Beneath this line is the data. Output exactly the lines from the line with "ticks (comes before" to the line with "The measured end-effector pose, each", both ends included, and nothing more.

Data records:
·····

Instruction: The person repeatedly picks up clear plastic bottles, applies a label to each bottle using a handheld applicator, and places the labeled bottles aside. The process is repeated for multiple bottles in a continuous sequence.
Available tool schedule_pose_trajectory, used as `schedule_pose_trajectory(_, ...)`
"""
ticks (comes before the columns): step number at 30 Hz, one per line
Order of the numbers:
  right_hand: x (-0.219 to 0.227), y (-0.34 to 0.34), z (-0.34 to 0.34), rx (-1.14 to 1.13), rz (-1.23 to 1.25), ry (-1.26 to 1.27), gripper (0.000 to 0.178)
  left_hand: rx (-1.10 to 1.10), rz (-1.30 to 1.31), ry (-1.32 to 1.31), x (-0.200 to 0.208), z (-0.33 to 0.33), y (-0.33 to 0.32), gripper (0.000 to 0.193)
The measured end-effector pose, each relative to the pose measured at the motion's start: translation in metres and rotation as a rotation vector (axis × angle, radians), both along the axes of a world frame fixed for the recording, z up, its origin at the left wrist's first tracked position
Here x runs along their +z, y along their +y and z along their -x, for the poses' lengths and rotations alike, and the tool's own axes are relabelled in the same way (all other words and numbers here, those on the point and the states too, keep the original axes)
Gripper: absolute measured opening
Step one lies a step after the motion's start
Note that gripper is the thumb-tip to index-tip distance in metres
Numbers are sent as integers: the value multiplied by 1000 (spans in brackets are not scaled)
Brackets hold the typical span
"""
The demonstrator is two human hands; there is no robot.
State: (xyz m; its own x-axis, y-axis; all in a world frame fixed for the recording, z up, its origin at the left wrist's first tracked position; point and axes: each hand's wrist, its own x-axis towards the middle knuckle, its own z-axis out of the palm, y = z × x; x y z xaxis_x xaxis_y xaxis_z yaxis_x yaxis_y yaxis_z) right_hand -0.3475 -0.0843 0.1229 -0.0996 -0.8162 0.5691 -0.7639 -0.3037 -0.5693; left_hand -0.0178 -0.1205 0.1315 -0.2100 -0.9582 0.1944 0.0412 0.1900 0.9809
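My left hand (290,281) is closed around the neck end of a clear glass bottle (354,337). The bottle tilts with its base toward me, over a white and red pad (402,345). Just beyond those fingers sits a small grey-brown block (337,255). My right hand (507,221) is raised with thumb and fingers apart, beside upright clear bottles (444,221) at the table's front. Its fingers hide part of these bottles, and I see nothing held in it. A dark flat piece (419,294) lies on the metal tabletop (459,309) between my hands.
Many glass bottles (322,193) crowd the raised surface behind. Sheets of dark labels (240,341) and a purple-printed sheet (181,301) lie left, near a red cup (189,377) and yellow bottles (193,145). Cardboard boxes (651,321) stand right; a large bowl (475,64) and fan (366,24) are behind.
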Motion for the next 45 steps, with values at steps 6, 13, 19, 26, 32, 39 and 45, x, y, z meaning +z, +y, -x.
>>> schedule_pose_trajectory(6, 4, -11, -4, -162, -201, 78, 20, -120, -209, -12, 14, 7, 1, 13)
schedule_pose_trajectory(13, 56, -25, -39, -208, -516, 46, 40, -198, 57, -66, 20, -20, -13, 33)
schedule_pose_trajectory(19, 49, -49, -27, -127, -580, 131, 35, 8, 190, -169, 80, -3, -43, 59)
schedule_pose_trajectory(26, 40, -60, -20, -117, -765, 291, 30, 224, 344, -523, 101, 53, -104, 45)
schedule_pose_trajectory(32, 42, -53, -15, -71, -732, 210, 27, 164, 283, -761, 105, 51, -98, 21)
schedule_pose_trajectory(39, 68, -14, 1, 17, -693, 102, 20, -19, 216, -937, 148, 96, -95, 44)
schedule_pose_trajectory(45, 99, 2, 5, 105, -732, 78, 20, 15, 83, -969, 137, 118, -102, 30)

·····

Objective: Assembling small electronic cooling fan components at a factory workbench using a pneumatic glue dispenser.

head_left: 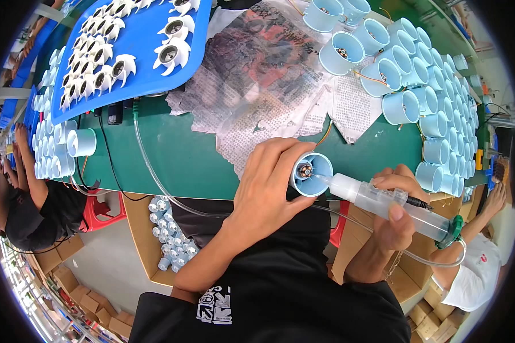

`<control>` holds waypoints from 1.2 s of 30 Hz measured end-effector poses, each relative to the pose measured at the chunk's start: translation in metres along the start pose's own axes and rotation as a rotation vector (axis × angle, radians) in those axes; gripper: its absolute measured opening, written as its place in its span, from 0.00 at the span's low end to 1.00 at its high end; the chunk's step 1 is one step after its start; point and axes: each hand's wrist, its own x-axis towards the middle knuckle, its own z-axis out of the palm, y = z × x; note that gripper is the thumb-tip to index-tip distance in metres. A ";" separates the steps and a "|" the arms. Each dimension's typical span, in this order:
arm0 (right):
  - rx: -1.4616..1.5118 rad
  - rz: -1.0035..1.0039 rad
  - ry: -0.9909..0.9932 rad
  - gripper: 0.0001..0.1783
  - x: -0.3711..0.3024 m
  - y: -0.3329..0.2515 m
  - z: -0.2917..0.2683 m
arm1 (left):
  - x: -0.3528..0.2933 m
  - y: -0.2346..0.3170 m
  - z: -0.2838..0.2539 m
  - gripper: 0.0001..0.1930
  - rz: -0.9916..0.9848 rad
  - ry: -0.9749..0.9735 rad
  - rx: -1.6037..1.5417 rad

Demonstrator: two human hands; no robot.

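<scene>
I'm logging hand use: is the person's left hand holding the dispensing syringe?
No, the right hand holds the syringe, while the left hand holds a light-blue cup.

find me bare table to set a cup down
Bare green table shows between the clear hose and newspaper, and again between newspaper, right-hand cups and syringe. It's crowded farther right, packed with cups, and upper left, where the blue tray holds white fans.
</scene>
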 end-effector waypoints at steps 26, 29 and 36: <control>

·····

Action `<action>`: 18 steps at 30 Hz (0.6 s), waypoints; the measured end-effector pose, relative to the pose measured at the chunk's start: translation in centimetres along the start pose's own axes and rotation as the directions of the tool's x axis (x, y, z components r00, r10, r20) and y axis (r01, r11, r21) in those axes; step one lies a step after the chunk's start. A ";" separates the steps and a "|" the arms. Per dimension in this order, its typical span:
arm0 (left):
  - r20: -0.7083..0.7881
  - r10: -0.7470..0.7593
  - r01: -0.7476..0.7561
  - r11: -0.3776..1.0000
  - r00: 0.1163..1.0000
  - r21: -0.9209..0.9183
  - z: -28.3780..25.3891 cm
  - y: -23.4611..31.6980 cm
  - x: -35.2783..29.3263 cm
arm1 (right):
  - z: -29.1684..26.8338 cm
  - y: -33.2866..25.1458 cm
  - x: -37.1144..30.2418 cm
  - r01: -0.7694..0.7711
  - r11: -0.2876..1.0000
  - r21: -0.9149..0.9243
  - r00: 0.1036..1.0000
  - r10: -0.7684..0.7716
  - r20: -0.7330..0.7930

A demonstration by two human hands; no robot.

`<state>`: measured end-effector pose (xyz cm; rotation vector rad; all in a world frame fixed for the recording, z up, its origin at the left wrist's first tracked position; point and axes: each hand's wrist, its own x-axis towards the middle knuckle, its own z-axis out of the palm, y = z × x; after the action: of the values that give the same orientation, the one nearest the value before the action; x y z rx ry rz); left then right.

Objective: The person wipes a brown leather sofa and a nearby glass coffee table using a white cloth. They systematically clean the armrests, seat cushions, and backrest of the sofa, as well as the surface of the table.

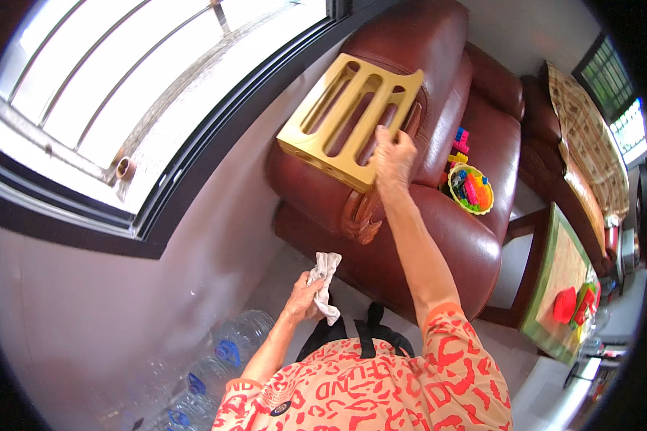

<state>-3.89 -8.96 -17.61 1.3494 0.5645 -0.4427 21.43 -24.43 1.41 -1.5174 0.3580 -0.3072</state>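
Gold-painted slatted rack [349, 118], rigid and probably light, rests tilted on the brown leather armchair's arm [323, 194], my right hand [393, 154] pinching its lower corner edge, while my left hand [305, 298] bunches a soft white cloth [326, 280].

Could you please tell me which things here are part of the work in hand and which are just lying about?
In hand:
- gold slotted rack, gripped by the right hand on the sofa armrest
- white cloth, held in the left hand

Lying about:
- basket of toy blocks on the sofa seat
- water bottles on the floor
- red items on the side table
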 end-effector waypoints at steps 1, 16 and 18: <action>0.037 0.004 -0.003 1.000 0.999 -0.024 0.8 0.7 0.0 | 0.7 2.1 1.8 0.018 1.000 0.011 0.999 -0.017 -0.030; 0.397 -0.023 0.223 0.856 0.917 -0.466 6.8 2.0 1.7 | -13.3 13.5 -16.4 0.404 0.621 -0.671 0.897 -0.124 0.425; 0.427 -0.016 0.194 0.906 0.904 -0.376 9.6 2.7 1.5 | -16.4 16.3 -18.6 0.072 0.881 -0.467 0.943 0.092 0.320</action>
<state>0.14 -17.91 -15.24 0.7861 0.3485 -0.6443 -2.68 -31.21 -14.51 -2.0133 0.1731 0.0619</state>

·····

## RESULT
ticks (comes before the columns): step number at 30 Hz, one per line
Order of the numbers:
  right_hand: x (-0.219 to 0.227), y (-0.34 to 0.34), z (-0.34 to 0.34), rx (-1.14 to 1.13), rz (-1.23 to 1.25), ry (-1.26 to 1.27), gripper (0.000 to 0.178)
  left_hand: rx (-1.10 to 1.10), rz (-1.30 to 1.31), ry (-1.32 to 1.31), x (-0.200 to 0.208), z (-0.33 to 0.33), y (-0.33 to 0.32), gripper (0.000 to 0.193)
The measured end-effector pose, each relative to the pose measured at the motion's start: translation in metres and rotation as a rotation vector (axis × angle, radians), both along the axes of a world frame fixed for the recording, z up, its origin at the left wrist's first tracked position

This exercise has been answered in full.